Description of the task ▸
Please give back the listing below word for word, without the images.

(Data provided)

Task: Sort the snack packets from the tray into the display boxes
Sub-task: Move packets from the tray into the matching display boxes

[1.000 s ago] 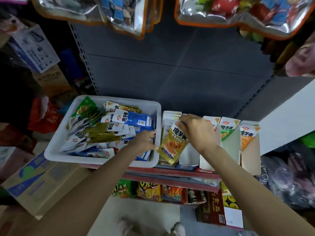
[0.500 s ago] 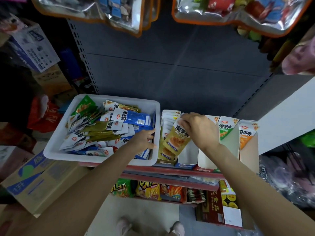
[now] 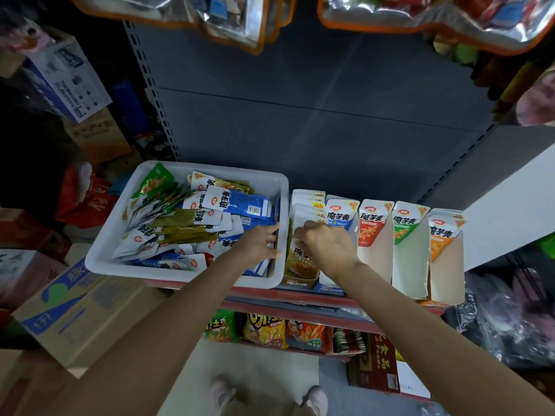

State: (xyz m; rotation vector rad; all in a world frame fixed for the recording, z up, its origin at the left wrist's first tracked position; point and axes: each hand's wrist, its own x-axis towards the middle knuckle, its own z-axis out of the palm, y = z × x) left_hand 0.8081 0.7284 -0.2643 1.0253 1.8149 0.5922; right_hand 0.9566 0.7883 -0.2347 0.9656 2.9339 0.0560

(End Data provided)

Reply to the exercise ▸
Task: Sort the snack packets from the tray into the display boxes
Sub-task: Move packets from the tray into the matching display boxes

[1.000 s ago] 
[0.500 s ago] 
[now] 

State: (xyz m; rotation vector rad; all in a world frame fixed for the recording, z up, its origin at the left wrist's first tracked position; point and axes: each hand's wrist, its own x-axis towards the middle knuckle, its own z-axis out of the palm, y = z × x) left_hand 0.8081 0.7284 -0.2643 1.0253 1.8149 0.5922; right_hand 0.9566 0.7883 -0.2347 0.9656 2.9339 0.0560

That is the complete answer.